Alcaraz ha ammesso che contro un Sinner così efficace non è riuscito a trovare soluzioni: “Quando Jannik gioca a questo livello è sempre difficile. Ha giocato un altissimo livello di tennis, non mi ha permesso di entrare nel ritmo partita”, ha dichiarato nella conferenza stampa post-match. Lo spagnolo ha sottolineato in particolare i progressi dell’azzurro al servizio: “Dice di aver migliorato il servizio e me ne sono accorto. Non ho avuto una sola palla break, e questa è una cosa a cui non sono abituato”.

La prestazione di Sinner ha imposto una pressione costante sull’avversario, specialmente in risposta. “Lui mette grande pressione al tuo servizio, è uno dei migliori ribattitori, se non il migliore”, ha aggiunto Alcaraz, riconoscendo la difficoltà di rimanere calmi di fronte a un ritmo così alto.

“A volte sembra giochi a ping pong”

Con un sorriso amaro ma sincero, Alcaraz ha scherzato sull’intensità del gioco di Sinner: “A volte sembra che stia giocando a ping pong, non è divertente stare dall’altra parte della rete”. Il commento, diventato subito virale, racchiude la frustrazione ma anche l’ammirazione per un rivale capace di spingersi a livelli impressionanti.

Lo spagnolo ha spiegato che affrontare Sinner rappresenta per lui una fonte costante di motivazione: “Quando gioca un tennis del genere mi dà motivazione ad allenarmi per essere migliore di lui. A volte mi fa arrabbiare, ma mi spinge a dare il 100%”.

Rivalità in campo, amicizia fuori

Nonostante la crescente rivalità che caratterizza la nuova era del tennis mondiale, tra i due giovani campioni esiste un sincero rapporto di stima e amicizia. “Abbiamo un rapporto speciale, siamo amici fuori dal campo. Qualche volta gli ho scritto per sapere come stava o per congratularmi con lui. Due giocatori competitivi possono essere amici, anche se molti non lo credono”, ha confidato Alcaraz.

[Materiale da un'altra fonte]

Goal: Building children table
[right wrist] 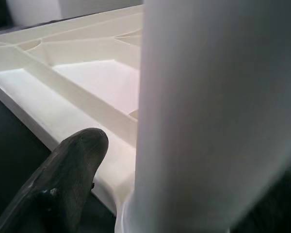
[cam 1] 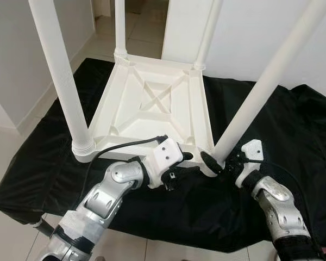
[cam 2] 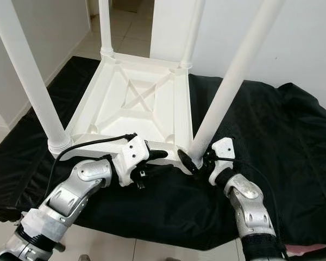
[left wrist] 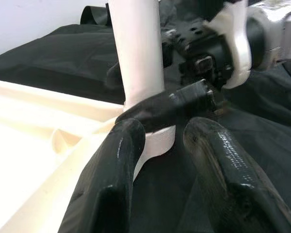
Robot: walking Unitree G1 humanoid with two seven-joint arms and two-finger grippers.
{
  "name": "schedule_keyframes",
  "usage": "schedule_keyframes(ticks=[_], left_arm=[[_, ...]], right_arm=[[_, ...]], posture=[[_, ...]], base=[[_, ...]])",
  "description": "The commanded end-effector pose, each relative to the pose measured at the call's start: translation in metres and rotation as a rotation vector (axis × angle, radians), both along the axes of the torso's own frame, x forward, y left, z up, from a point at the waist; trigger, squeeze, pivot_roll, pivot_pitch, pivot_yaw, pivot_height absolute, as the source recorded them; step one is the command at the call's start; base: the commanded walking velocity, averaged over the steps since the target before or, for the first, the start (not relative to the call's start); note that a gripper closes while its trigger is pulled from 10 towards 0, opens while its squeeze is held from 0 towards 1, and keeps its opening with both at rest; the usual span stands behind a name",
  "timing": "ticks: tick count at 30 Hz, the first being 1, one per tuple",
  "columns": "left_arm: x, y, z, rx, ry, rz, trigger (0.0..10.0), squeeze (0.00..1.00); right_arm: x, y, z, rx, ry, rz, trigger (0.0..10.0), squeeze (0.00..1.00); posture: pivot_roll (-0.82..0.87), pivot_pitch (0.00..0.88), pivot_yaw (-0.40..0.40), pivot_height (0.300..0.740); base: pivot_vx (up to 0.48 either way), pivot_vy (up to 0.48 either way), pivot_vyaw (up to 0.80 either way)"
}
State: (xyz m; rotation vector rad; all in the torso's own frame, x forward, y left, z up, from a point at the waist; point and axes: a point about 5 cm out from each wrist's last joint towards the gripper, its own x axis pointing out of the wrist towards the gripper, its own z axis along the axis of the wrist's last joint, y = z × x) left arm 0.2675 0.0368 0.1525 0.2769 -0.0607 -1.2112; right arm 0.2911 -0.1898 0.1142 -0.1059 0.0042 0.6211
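Black cloth [cam 1: 38, 174] carries the upturned white children's table [cam 1: 152, 103], four legs up. At its near-right leg [cam 1: 261, 92], my left gripper [cam 1: 187, 163] rests parted at the socket, holding nothing; my right gripper [cam 1: 220, 162] clasps the leg's base.

No readable text, label, brand or number anywhere (plain white plastic, black cloth).
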Motion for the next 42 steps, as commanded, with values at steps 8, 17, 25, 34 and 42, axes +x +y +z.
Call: schedule_keyframes(ticks=[8, 17, 25, 34, 42], left_arm=[[0.001, -0.003, 0.0, 0.024, -0.001, -0.05, 10.0, 0.0], [-0.001, -0.002, 0.0, 0.021, 0.0, -0.04, 10.0, 0.0], [-0.003, -0.001, -0.002, 0.023, 0.005, -0.042, 10.0, 0.0], [-0.007, -0.004, -0.004, 0.025, 0.02, -0.068, 10.0, 0.0], [-0.009, -0.005, -0.005, 0.027, 0.025, -0.082, 10.0, 0.0]], right_arm=[[0.02, -0.001, 0.0, -0.052, -0.005, 0.042, 0.0, 0.0], [0.01, -0.005, -0.008, -0.043, -0.001, 0.045, 0.0, 0.0], [0.007, -0.006, -0.009, -0.025, -0.012, -0.017, 0.0, 0.0], [0.001, 0.004, -0.005, 0.029, -0.012, -0.281, 10.0, 0.0], [-0.002, 0.011, -0.003, 0.103, -0.007, -0.558, 10.0, 0.0]], posture=[[-0.05, 0.0, -0.072, 0.74], [-0.04, 0.0, -0.085, 0.74], [-0.04, 0.0, -0.081, 0.74], [-0.06, 0.0, -0.072, 0.74], [-0.07, 0.0, -0.071, 0.74]], base=[[0.0, 0.0, 0.0], [0.0, 0.0, 0.0], [0.0, 0.0, 0.0], [0.0, 0.0, 0.0], [0.0, 0.0, 0.0]])
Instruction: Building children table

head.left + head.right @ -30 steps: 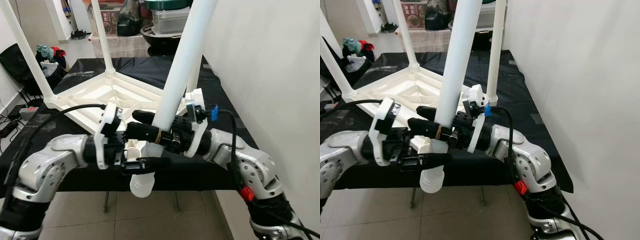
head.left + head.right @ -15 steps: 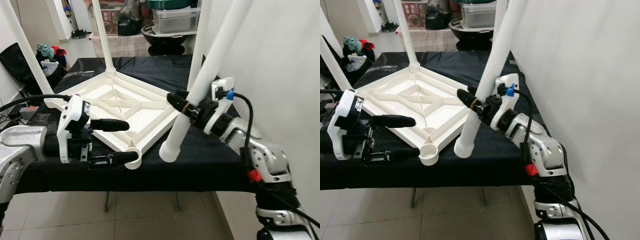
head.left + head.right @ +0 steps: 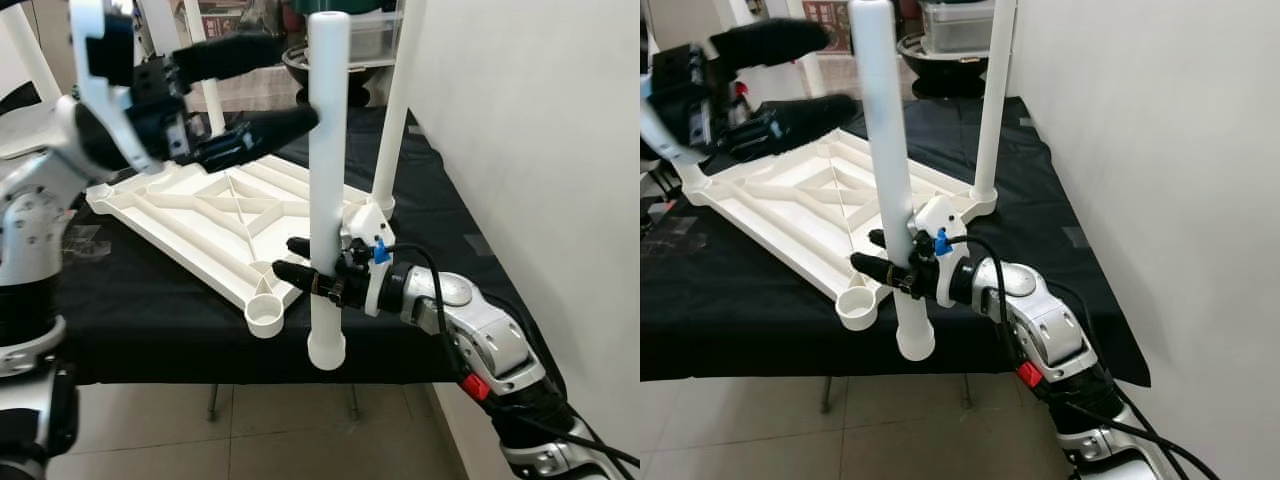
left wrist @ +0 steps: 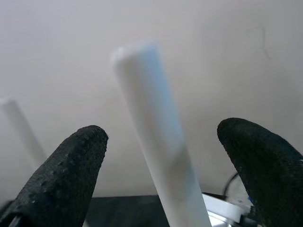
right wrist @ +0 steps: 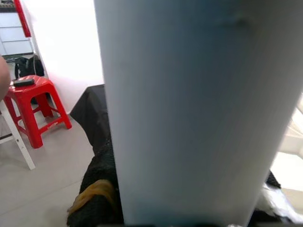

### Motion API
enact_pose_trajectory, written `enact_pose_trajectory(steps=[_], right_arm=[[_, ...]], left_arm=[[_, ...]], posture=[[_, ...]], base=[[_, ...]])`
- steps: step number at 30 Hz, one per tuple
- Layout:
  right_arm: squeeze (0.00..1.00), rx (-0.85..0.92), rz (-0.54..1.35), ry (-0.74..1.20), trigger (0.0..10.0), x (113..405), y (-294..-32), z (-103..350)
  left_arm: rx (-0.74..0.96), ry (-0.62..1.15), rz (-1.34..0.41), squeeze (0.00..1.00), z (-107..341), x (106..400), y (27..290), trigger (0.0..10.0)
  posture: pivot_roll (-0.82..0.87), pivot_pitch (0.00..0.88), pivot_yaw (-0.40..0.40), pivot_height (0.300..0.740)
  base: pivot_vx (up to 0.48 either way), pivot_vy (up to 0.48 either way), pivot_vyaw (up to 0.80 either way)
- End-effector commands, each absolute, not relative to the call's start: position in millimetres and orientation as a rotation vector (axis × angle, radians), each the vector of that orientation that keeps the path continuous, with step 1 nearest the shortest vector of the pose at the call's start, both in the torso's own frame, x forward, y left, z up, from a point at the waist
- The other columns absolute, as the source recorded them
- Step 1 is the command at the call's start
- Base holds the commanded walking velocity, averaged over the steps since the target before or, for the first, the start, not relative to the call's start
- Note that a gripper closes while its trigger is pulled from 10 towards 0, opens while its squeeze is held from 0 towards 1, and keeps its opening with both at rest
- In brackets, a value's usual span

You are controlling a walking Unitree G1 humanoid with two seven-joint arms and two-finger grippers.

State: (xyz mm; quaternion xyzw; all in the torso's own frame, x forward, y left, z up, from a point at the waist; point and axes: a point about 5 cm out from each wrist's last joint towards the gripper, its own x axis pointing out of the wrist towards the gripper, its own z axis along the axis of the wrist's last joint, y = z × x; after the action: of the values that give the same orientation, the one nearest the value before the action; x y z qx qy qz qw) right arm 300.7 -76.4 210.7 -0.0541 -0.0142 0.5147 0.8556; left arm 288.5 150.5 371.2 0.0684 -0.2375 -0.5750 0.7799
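I've swung the leg (image 3: pixel 328 180) upright, my right gripper (image 3: pixel 318 275) clamped on it; my left gripper (image 3: pixel 245 95) rose, fingers spread (corner socket (image 3: pixel 266 316) still empty).

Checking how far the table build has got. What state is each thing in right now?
Loose leg: upright, clamped low down, beside the socket.
Right gripper: shut on the loose leg.
Left gripper: open, raised by the leg's top.
Tabletop: upside down on black cloth.
Corner socket: empty.
Far-right leg: fitted, standing.
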Motion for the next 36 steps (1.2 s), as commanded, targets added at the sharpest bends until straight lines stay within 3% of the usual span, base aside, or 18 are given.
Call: enact_pose_trajectory(steps=[1,14,15,31,32,33,34,36], right_arm=[[0.00,-0.151,1.110,-0.061,0.0,299,-70,215],[0.00,-0.168,1.121,-0.087,0.0,296,-69,219],[0.00,-0.171,1.127,-0.089,0.0,295,-68,219],[0.00,-0.167,1.101,-0.088,0.0,296,-64,215],[0.00,-0.157,1.084,-0.086,6.7,297,-63,214],[0.00,-0.150,1.071,-0.085,6.7,298,-63,214],[0.00,-0.139,1.063,-0.080,10.0,299,-62,213],[0.00,-0.132,1.060,-0.077,10.0,299,-61,212]], left_arm=[[0.139,-0.481,-1.285,0.00,370,293,144,10.0],[0.034,-0.431,-1.295,0.00,368,306,139,10.0],[0.020,-0.413,-1.312,0.00,366,306,137,0.0],[0.041,-0.399,-1.362,0.00,376,309,134,0.0],[0.047,-0.400,-1.365,0.00,378,309,133,0.0],[0.050,-0.401,-1.367,0.00,380,309,132,0.0],[0.053,-0.403,-1.369,0.00,382,308,131,0.0],[0.054,-0.404,-1.371,0.00,383,308,131,0.0]], posture=[[-0.04,0.000,0.024,0.740],[-0.05,0.000,0.028,0.740],[-0.05,0.000,0.029,0.740],[-0.04,0.000,0.037,0.740],[-0.04,0.000,0.038,0.740],[-0.04,0.000,0.038,0.740],[-0.04,0.000,0.039,0.740],[-0.04,0.000,0.039,0.740]], base=[[0.000,0.000,0.00],[0.000,0.000,0.00],[0.000,0.000,0.00],[0.000,0.000,0.00],[0.000,0.000,0.00],[0.000,0.000,0.00],[0.000,0.000,0.00],[0.000,0.000,0.00]])
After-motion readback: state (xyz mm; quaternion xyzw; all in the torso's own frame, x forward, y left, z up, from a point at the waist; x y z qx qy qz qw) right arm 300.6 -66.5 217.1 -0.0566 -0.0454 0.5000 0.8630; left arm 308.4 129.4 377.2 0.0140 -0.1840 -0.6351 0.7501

Il rispetto reciproco tra i due non fa che accrescere il fascino della loro rivalità sportiva, destinata a segnare il futuro del tennis internazionale. A Riad, Sinner ha confermato di essere in uno stato di forma straordinario, mentre Alcaraz, pur sconfitto, ha mostrato la maturità e la determinazione di chi vuole continuare a crescere.